Selon l’étude publiée dans le Journal of Investigative Dermatology, des souris traitées avec un lot de crèmes hydratantes communes développent davantage de tumeurs lorsqu’elles sont exposées aux rayons UV en comparaison à celles qui ne sont pas traitées avec ces crèmes.

Allan Conney et ses collègues ont utilisé des souris dépourvues de fourrure qu’ils ont exposées à des radiations UV afin d’imiter une exposition au soleil. Après arrêt du traitement UV, ils leur ont ensuite appliqué 5 jours par semaine pendant 17 semaines 100 mg de quatre marques différentes de crèmes hydratantes : Dermabase de Paddock Laboratories, Dermovan de Healthpoint, Eucerin Original Moisturizing Cream by Beiersdorf, and Vanicream by Pharmaceutical Specialties.

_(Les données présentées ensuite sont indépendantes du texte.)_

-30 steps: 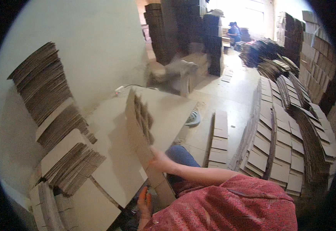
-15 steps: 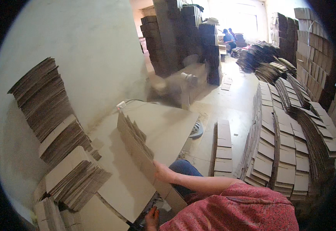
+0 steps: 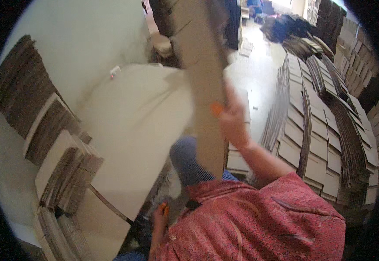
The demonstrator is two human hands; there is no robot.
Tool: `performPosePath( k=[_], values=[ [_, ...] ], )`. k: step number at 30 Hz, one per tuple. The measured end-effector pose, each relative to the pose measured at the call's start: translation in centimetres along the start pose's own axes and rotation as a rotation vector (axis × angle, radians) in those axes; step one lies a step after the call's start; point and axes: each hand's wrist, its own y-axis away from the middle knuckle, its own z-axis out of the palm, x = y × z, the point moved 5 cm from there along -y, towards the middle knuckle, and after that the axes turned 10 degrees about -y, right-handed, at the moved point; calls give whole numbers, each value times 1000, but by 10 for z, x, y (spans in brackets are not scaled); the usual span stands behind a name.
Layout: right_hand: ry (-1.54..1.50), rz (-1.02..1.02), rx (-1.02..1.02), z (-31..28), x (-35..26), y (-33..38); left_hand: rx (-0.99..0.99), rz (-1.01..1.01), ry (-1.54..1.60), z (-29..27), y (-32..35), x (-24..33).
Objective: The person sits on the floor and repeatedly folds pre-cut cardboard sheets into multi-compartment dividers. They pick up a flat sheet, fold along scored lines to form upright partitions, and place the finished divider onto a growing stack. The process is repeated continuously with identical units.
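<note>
My right hand [image 3: 234, 124] is closed on the long edge of a tall slotted cardboard strip [image 3: 204, 91], seemingly with others behind it, blurred by motion. The strip stands nearly upright over the right edge of the pale table [image 3: 133, 113], its lower end by my knee [image 3: 183, 154]. An orange patch shows at my right thumb. Lower down, my left hand [image 3: 159, 217] is beside the table's near edge, close to my lap. It has an orange patch too, and its fingers are too blurred and partly hidden to read.
Stacked cardboard pieces [image 3: 68, 174] lie along the table's left side, with a taller stack [image 3: 22, 91] leaning by the wall. A white plug [image 3: 115, 72] sits at the table's far edge. Rows of slotted cardboard [image 3: 320, 143] cover the floor at right. More bundles stand behind.
My right hand has lifted the cardboard strip off the table, swinging it up and right. My left hand stays low near the table edge. The view has tilted downward.
</note>
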Motion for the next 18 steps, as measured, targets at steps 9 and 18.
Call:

Les souris traitées avec chacune des quatre marques ont manifesté un nombre accru de formation de tumeurs et des tumeurs de taille supérieure à celles des souris également traitées avec des UV mais n’ayant pas subi d’application de crème.

Des différences significatives ont par ailleurs été notées entre les différentes crèmes. Le taux d’augmentation du nombre de tumeurs est ainsi de 95% avec Dermovan contre 24% seulement avec Eucerin, ce qui a conduit les scientifiques à penser que certains ingrédients pourraient favoriser la genèse des tumeurs dans la peau. L’application d’une nouvelle crème, préparée sans les ingrédients suspects (sodium lauryl sulfate et paraffine liquide / Paraffinum Liquidum), n’a pas révélé le même phénomène de génération d’un surnombre de tumeurs cancéreuses sur les souris exposées aux UV.

Bien que cette étude puisse à première vue paraître alarmante, les auteurs indiquent que la validité des résultats obtenus n’a pas été démontrée pour les êtres humains et que d’autres recherches sont nécessaires pour trancher cette question. En effet, la peau des souris est assez différente de celle des humains et les souris sélectionnées pour l’étude sont tout spécialement susceptibles de développer des tumeurs de la peau. Cependant, Allan Conney et ses collègues considèrent que leur étude pourrait aider à expliquer l’incidence de certains types de cancer de la peau.

Beiersdorf a vigoureusement répondu à cette publication. Dans une déclaration disponible sur son site internet, le fabriquant allemand de cosmétiques explique que sa crème Euricin est disponible sur le marché depuis plus de 100 ans, qu’elle est utilisée par des personnes à la peau saine et des personnes dont la peau est malade, sous la supervision de pharmaciens «  sans qu’aucun incident de cette nature n’ait jamais été reporté ». La société considère que « les résultats de cette étude sont sans fondement clinique ».

Beiersdorf a également indiqué que plusieurs scientifiques ont critiqué cette étude. Les professeurs Albert Kligman et Lorraine Kligman du Département de Dermatologie de l’Université de Pennsylvanie à Philadelphie ont ainsi déclaré que les auteurs de la recherche « ont mal interprété les résultats que [nous avons] publiés. Ils affirment de façon incorrecte que la paraffine liquide [Paraffinum Liquidum] accroît le pourcentage de tumeurs. En fait, nous avons trouvé que le petrolatum inhibait la carcinogenèse alors que la paraffine liquide [Paraffinum Liquidum] n’avait aucun effet préventif ». Les deux scientifiques ont également ajouté que « les souris sans fourrure ont une peau très fine, et la barrière de la couche cornée est peu développée comparée aux humains. Ceci les prédispose à la genèse de tumeurs. Les résultats d’études sur les souris peuvent n’avoir que peu de pertinence pour l’humain ».

Le protocole de l’étude a également fait l’objet de critiques dans la mesure où les souris ont été irradiées préalablement à l’application des crèmes hydratantes. Les résultats auraient ainsi pu être différents si les crèmes avaient été appliquées avant ou concomitamment à l’irradiation.